Central banks put pressure on the financial cost of sovereign debt


The increases in interest rates by central banks around the world will have an impact on the financial cost of debt, which in turn is one of the pressures on Mexican public spending, analysts pointed out.

So far this year, various central institutions, including the Bank of Mexico (Banxico), have increased their interest rates in order to try to contain the high levels of inflation that have been registered and that are putting in check the recovery of the economy, and affecting the most vulnerable population.

“The impact on the cost of debt will depend on how high the rate reaches. If this rate rises to 9 or 10%, a number that was not contemplated in the markets and less in the numbers that the Ministry of Finance and Public Credit (SHCP) has regarding the debt”, said Mario Correa, vice president of the National Committee of Economic Studies of the IMEF.

Initially, according to what was approved in the Federation Expenditure Budget (PEF) 2022, the government expected to allocate 791,463 million pesos to this item; but, in April, this expense was modified upwards to 869,337 million pesos due to the increases that were presented in the interest rates of various central banks.

However, this amount could be even higher given the persistence of inflationary pressures and the change in expectations about interest rates, particularly Banxico’s.
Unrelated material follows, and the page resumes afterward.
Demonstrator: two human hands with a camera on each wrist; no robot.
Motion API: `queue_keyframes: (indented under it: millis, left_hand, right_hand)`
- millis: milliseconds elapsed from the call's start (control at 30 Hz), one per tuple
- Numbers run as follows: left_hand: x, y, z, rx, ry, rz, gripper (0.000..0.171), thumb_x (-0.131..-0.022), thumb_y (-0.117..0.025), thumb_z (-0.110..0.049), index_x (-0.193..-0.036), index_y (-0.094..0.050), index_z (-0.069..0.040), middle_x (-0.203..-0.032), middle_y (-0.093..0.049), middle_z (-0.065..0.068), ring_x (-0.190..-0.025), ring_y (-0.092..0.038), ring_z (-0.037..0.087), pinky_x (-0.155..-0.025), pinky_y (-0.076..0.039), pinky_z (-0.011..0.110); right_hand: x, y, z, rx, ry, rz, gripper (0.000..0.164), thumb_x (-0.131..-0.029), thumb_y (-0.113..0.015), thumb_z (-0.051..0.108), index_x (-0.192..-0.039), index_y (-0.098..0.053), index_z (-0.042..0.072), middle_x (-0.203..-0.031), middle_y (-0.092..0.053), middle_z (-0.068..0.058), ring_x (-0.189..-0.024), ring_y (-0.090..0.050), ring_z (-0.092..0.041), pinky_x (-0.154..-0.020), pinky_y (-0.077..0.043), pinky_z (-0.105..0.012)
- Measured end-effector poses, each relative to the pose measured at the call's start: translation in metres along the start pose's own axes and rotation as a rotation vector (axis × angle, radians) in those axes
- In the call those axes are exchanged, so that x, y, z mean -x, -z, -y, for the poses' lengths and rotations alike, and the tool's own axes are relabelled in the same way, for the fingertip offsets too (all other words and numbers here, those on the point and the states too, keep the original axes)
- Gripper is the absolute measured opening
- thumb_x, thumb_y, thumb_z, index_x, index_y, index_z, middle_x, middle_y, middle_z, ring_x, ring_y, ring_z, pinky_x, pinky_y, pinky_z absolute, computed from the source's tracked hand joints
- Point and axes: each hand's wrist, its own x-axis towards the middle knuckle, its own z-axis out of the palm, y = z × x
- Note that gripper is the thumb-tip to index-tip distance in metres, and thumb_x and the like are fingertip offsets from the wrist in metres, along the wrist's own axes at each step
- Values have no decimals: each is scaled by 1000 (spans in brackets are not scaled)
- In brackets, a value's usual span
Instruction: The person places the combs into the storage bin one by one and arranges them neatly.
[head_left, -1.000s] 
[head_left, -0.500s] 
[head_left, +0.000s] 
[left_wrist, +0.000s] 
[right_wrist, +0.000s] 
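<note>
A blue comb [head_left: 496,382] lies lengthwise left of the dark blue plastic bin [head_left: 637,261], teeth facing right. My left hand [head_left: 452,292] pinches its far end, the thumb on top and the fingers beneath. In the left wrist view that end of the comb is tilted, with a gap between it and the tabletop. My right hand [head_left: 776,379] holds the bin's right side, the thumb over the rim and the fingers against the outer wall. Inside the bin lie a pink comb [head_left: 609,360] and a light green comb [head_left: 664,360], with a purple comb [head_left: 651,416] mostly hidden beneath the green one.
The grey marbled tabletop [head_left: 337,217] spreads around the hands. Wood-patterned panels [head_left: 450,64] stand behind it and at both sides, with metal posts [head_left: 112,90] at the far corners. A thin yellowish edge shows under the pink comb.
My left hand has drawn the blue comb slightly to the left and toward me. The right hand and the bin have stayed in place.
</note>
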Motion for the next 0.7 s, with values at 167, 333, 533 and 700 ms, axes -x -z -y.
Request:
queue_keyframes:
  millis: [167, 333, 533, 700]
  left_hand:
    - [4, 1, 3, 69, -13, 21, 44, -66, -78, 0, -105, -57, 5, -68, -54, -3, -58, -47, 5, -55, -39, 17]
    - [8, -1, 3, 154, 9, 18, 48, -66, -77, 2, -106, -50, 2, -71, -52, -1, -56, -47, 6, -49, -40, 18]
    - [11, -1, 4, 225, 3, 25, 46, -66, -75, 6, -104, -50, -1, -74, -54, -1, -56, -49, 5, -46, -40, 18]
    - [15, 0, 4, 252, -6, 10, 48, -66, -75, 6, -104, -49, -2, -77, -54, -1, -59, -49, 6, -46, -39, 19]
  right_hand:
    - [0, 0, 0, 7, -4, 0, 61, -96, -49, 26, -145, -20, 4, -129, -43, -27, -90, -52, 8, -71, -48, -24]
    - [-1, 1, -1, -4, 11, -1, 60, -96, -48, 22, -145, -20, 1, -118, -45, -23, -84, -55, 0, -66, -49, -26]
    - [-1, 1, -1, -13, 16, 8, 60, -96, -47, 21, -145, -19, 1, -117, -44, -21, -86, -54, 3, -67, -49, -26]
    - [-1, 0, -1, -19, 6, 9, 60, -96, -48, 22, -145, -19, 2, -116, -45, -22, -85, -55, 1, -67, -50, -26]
In recent months, analysts and institutions have been increasing their projection of the interest rate level for this year, and it is currently believed that it could reach 9.50 percent.
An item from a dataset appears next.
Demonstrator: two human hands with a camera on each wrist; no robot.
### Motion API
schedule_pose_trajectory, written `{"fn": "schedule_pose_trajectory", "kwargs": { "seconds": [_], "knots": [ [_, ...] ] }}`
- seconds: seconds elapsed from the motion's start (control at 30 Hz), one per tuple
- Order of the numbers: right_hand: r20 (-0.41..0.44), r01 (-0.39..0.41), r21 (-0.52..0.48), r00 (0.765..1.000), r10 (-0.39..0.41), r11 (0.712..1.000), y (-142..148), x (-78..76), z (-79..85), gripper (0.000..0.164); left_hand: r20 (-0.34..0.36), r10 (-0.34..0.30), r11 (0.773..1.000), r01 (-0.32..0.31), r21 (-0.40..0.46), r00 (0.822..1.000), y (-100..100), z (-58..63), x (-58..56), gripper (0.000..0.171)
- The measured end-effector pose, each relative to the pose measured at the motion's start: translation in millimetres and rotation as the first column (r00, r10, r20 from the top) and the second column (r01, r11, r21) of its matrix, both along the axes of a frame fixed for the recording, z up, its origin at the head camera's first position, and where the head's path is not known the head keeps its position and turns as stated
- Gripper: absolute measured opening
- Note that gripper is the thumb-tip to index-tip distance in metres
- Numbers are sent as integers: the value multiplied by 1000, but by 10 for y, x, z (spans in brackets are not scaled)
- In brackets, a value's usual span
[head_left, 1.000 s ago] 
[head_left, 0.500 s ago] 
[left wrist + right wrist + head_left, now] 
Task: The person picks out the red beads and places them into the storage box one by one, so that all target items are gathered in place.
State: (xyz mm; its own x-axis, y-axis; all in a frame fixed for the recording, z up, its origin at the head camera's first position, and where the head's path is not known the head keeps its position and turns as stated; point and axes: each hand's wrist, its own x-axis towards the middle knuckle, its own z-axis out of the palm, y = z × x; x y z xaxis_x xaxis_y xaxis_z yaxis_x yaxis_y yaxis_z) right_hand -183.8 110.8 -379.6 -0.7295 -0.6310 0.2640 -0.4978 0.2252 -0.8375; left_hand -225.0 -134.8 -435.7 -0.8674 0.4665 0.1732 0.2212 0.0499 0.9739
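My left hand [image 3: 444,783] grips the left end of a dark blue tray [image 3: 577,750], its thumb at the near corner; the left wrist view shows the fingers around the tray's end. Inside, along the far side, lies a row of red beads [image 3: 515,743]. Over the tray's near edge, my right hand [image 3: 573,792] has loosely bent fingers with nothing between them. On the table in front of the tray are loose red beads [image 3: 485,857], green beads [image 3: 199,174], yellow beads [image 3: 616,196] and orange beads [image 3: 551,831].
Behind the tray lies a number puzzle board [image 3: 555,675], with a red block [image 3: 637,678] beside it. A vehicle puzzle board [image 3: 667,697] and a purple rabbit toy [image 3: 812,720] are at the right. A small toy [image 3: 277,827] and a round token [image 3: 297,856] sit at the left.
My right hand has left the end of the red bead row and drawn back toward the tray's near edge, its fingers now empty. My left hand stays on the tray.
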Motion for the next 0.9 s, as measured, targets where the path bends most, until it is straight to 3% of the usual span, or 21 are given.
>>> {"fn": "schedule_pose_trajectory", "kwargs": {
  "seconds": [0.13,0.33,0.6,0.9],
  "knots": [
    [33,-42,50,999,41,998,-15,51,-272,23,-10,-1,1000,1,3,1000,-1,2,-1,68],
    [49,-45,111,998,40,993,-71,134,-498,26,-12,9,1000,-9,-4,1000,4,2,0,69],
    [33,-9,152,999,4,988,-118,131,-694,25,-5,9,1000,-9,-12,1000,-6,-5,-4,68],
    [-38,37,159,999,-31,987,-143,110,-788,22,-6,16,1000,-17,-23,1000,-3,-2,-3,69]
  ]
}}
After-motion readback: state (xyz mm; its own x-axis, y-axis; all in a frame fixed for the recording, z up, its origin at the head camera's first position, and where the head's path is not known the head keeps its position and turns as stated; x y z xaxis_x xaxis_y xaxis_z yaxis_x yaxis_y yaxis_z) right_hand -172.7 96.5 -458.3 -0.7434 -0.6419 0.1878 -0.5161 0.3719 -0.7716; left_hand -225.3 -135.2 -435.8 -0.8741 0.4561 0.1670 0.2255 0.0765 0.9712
It will reduce fiscal space

A higher than expected increase in interest rates, especially by Banxico, will reduce the fiscal space that is already small, said Alejandra Macías, general director of the Center for Economic and Budgetary Studies (CIEP). .

“The perspective is that this cost will increase because we have to remember that we have both internal and external debt, and if interest rates increase, this item will definitely increase and will join the spending pressures that we have in other aspects and that can affect us a lot in the fiscal space,” he said.

According to the data as of April this year, 67% of the debt is internal, while 37% corresponds to external indebtedness. In total, the Historical Balance of the Financial Requirements of the Public Sector (SHRFSP), the debt in its broadest measure, totaled 13.12 billion pesos.

“The advantage is that you have a good part in a fixed rate but, through the movements that you have in the exchange rate and those that are not at a fixed rate, they will continue to increase the financial cost and for future issues you will get even more expensive,” said James Salazar, deputy director of Economic Analysis at CIBanco.

lower than expected

Although the monetary policy has tightened since last year, the financial cost of the debt registered, in the first four months of the year, a lower expense than had been contemplated.

In the first four months of the year, the government allocated 188.988 million pesos to debt service, 12.450 million pesos less than what was contemplated in the period.

In addition, it was slightly lower than the resources allocated a year earlier. In total, the financial cost of the debt decreased by 0.2% annually.

Today there will be a monetary policy decision

Banxico would increase the reference rate by 75 basis points to 7.75%

The market expects that, this Thursday, the Bank of Mexico (Banxico) will follow in the footsteps of the Federal Reserve (Fed) of the United States and increase its interest rate by at least 75 basis points (bp), to bring it to a level 7.75 percent.

Last week, the Fed increased its interest rate by 75 percentage points, a movement not seen since 1994. In this way, the rate was in a range between 1.50 and 1.75 percent.

The foregoing, according to various institutions, opens the door for Banxico to do the same at its monetary policy meeting, the result of which will be announced hours after the National Institute of Statistics and Geography (Inegi) reports the inflation of the first half of June.

At the last meeting, only Deputy Governor Irene Espinosa voted in favor of an increase of 75 points. For this new meeting, it is expected that more deputy governors will join it and, even, some analysts do not rule out that there are members who put on the table the discussion of a stronger increase of 100 basis points.

“I don’t think that Banxico will go in any other direction than the Fed, the big question now would be how much its rate is going to rise. There was talk, from previous meetings, that it had to be more aggressive than the Fed, so the question is that if the Fed raised its rate by 75 base points, will Banxico raise it by 1% in a single meeting? It seems to us something unprecedented, but we will have to see how all this plays out”, said Jorge Marmolejo, portfolio manager of Franklin Templeton Mexico.

Meanwhile, the latest Citibanamex Expectations Survey showed that the market expects Banxico to close the year with a rate of 9.50 percent.